=== Section Start ===

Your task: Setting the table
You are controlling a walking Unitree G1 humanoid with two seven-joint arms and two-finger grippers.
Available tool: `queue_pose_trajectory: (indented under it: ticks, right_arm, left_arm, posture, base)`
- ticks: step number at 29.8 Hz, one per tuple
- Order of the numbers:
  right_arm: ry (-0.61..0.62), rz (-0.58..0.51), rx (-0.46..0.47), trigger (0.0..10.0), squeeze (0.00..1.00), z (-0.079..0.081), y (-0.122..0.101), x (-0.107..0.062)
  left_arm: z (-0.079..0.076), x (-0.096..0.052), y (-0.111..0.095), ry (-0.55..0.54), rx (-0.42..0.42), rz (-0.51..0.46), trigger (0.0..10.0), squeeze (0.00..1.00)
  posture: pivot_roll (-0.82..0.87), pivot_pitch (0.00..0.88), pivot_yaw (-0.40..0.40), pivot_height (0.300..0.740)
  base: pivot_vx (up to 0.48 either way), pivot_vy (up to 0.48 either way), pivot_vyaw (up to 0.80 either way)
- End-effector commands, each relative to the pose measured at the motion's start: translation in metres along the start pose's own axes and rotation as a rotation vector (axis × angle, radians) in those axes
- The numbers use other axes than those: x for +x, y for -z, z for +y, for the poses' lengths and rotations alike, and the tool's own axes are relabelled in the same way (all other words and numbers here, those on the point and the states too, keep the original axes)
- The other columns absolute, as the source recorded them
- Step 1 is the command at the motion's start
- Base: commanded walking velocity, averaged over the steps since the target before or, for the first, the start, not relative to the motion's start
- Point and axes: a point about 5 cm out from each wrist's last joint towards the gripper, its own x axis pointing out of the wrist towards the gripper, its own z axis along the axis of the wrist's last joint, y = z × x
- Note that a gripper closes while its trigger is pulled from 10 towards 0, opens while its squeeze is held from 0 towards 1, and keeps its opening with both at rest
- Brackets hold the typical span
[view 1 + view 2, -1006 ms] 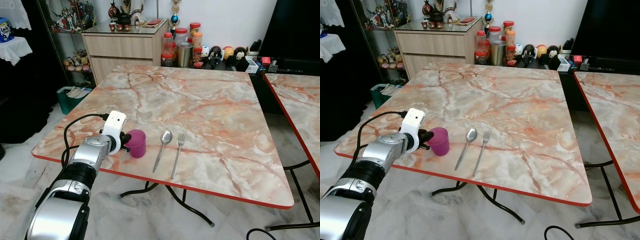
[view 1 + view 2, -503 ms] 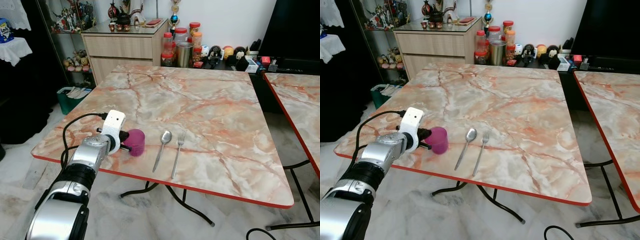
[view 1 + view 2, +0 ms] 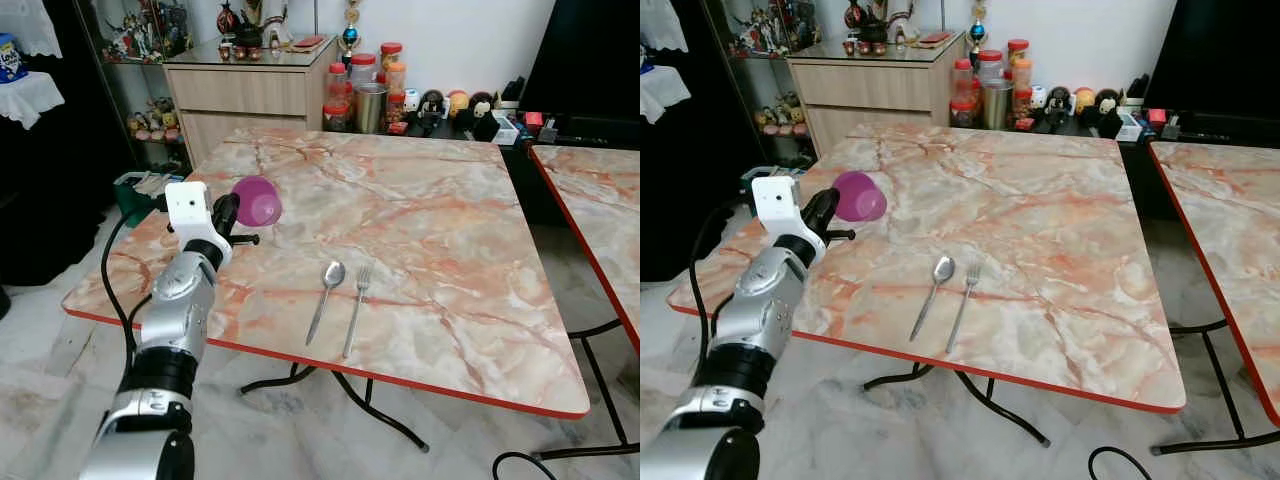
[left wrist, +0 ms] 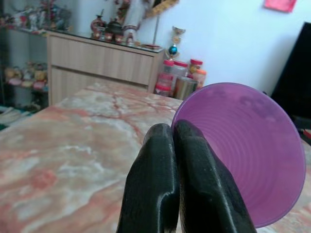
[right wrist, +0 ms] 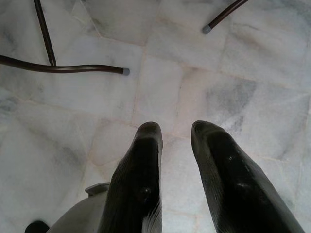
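Partly hidden behind the left gripper [image 4: 172, 145], the round purple plastic cup [image 3: 257, 200] is clamped by its rim, tipped sideways above the glossy marble-patterned desk [image 3: 420, 230]. Metal spoon [image 3: 325, 297] and fork [image 3: 355, 308] lie beside each other. Right gripper [image 5: 176, 133] hangs released.

Worktop [image 3: 420, 220] broadly bare across middle and right, spoon [image 3: 324, 297] and fork [image 3: 354, 308] lying side by side near front edge, jars [image 3: 365, 85] crowding beyond far edge

You see the purple cup [image 3: 257, 201] tipped on its side, lifted above the marble table [image 3: 420, 210]. The spoon [image 3: 326, 297] and fork [image 3: 356, 308] lie side by side near the front edge.
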Motion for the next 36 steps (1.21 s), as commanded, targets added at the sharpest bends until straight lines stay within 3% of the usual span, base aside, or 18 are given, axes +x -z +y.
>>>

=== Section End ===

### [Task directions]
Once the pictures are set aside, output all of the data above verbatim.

### [Response to this exercise]
Your task: Setting the table
You are controlling a walking Unitree G1 humanoid with two seven-joint arms and two-finger grippers.
Available tool: `queue_pose_trajectory: (indented under it: ticks, right_arm, left_arm, posture, base)`
- ticks: step number at 29.8 Hz, one per tuple
- Order of the numbers:
  right_arm: ry (-0.61..0.62), rz (-0.58..0.51), rx (-0.46..0.47), trigger (0.0..10.0), squeeze (0.00..1.00), z (-0.079..0.081), y (-0.122..0.101), x (-0.107..0.062)
  left_arm: z (-0.079..0.076), x (-0.096..0.052), y (-0.111..0.095), ry (-0.55..0.54), rx (-0.42..0.42), rz (-0.51..0.46), trigger (0.0..10.0), squeeze (0.00..1.00)
  posture: pivot_roll (-0.82..0.87), pivot_pitch (0.00..0.88), pivot_yaw (-0.40..0.40), pivot_height (0.300..0.740)
  base: pivot_vx (up to 0.48 either way), pivot_vy (up to 0.48 either way), pivot_vyaw (up to 0.80 either way)
- End-effector commands, each relative to the pose measured at the motion's start: translation in metres along the start pose's own axes and rotation as a rotation vector (axis × angle, radians) in those axes
- The numbers use other axes than those: x for +x, y for -z, z for +y, for the poses' lengths and rotations alike, and the tool's own axes are relabelled in the same way (all other words and numbers here, those on the point and the states too, keep the original axes)
- The other columns absolute, as the source recorded them
- Step 1 is the command at the motion's start
- Base: commanded walking velocity, averaged over the steps since the target before or, for the first, the start, not relative to the motion's start
- Point and axes: a point about 5 cm out from each wrist's last joint towards the gripper, its own x axis pointing out of the wrist towards the gripper, its own z axis along the axis of the wrist's last joint, y = z × x
- Note that a gripper closes while its trigger is pulled from 10 towards 0, opens while its squeeze is held from 0 towards 1, and keeps its opening with both at rest
- Brackets hold the typical span
[view 1 + view 2, -1006 ms] 
[view 1 + view 2, -503 ms] 
[view 1 + view 2, +0 ms] 
[left wrist, +0 ms] 
[right wrist, +0 ms] 
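Partly hidden behind the left gripper [image 4: 172, 145], the round purple plastic cup [image 3: 257, 200] is clamped by its rim, tipped sideways above the glossy marble-patterned desk [image 3: 420, 230]. Metal spoon [image 3: 325, 297] and fork [image 3: 355, 308] lie beside each other. Right gripper [image 5: 176, 133] hangs released.

Worktop [image 3: 420, 220] broadly bare across middle and right, spoon [image 3: 324, 297] and fork [image 3: 354, 308] lying side by side near front edge, jars [image 3: 365, 85] crowding beyond far edge

You see the purple cup [image 3: 257, 201] tipped on its side, lifted above the marble table [image 3: 420, 210]. The spoon [image 3: 326, 297] and fork [image 3: 356, 308] lie side by side near the front edge.
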Motion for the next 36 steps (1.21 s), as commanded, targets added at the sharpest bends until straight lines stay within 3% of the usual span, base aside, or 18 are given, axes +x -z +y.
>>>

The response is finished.